Despite Mike's initial reassurances, the shoot is off to a disastrous start as Mike scolds Dave for wearing the wrong clothing and Dave himself is reluctant to participate in filming that doesn't include sex. The crew eventually does skip to the sexual content, only to be thrown out of a restaurant. While Mike is off trying to settle things with the restaurant, Dave approaches Ashley for a date outside of the shoot, also revealing that he knows a lot of personal information about her. This unsettles Ashley, who grows worried that Dave might be a stalker. Dave apologizes and the shoot continues to progress.

As they cannot film at the restaurant, the crew goes to a house previously used for a reality show and as such, has cameras in every room. However things go awry again when Dave prematurely ejaculates before the scene can be filmed and ends up accidentally assaulting Ashley, who storms off. Mike follows Ashley and apologizes, saying that he will send Dave home. The dismissal does not sit well with Dave, who demands that he be given the footage. Mike refuses and taunts him that it will be put on the "Lucky Bastard" website. Dave leaves and Mike recruits a more reliable porn actor to take his place. All of this causes Dave to snap, and he infiltrates the house kills each crew member until only he and Ashley remain. She manages to persuade him into sparing her by offering to have sex with him, but she then overpowers him, grabs his gun and shoots Dave in the head. The viewer is left to wonder whether the events of the movie truly transpired, or if it was all an act for the cameras.

==Cast==
- Don McManus as Mike
- Jay Paulson as Dave G.
- Betsy Rue as Ashley Saint
- Chris Wylde as Kris
- Catherine Annette as Casey
- Lee Kholafai as Josh
- Lanny Joon as Nico
- Clint Brink as Devin
- Deborah Zoe as Suzanne
- Angela Shin as Maitre D'

==Production==
Of the film, Nathan stated that he was inspired to create the movie after his writing and producing partner showed him a porn website that would invite its members to have sex on camera. Nathan found it difficult to believe that the participants, who were portrayed as ordinary, were as normal as they appeared and wondered what it would be like if the "wrong guy" was hired.

In keeping with the "found footage" concept of the film, the closing credits list the fictional character Ashley Saint as one of the producers.

==Reception==
Critical reception for Lucky Bastard was mixed. On Metacritic it has a score of 36% based on 9 reviews.

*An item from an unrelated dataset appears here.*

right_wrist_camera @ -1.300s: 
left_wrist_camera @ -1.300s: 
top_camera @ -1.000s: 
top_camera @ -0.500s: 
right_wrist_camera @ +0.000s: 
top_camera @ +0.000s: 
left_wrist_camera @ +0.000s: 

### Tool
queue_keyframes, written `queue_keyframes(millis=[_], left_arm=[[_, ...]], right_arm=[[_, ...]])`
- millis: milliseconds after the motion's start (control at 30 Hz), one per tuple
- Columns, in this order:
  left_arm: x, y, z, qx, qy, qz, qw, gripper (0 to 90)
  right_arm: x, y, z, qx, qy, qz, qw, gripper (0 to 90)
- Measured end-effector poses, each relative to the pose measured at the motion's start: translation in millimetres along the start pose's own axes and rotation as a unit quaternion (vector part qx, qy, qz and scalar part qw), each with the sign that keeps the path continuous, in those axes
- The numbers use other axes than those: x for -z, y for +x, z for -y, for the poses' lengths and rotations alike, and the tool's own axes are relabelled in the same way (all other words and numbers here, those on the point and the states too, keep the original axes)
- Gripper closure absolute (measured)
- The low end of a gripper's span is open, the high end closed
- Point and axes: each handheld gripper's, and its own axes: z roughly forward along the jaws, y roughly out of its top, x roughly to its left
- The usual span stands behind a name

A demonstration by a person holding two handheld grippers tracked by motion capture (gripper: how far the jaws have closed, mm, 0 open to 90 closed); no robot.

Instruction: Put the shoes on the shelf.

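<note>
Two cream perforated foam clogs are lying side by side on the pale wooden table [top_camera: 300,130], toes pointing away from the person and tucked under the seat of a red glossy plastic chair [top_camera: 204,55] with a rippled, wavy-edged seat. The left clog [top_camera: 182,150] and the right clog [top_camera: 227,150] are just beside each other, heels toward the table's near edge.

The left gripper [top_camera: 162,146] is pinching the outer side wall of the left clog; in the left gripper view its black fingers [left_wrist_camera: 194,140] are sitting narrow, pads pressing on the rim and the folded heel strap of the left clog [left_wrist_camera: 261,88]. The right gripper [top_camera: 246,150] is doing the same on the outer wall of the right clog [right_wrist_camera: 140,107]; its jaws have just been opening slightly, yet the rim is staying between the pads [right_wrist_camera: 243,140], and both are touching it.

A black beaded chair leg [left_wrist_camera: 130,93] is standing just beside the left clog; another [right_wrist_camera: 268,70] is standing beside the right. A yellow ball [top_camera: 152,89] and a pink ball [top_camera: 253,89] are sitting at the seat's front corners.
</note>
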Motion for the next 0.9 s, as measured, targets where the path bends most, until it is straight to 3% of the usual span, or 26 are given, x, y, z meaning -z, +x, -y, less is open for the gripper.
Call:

Common elements of praise centered around the film's actors and Fangoria stated that the performances by Rue and Paulson "are a large part of what makes the main section of Lucky Bastard work". Criticism for the film stemmed from what reviewers saw as a lack of tension, and JoBlo.com noted that the film was largely watchable but that much of it was due to the movie's acting. Variety panned the film, praising its technical aspects while writing that the movie was overall tedious.

Gary Goldstein of the Los Angeles Times gave a favorable review for Lucky Bastard and called it a "clever thriller", praising the movie's script and stating that "Although sexual activity and nudity are abundant, they rarely feel gratuitous."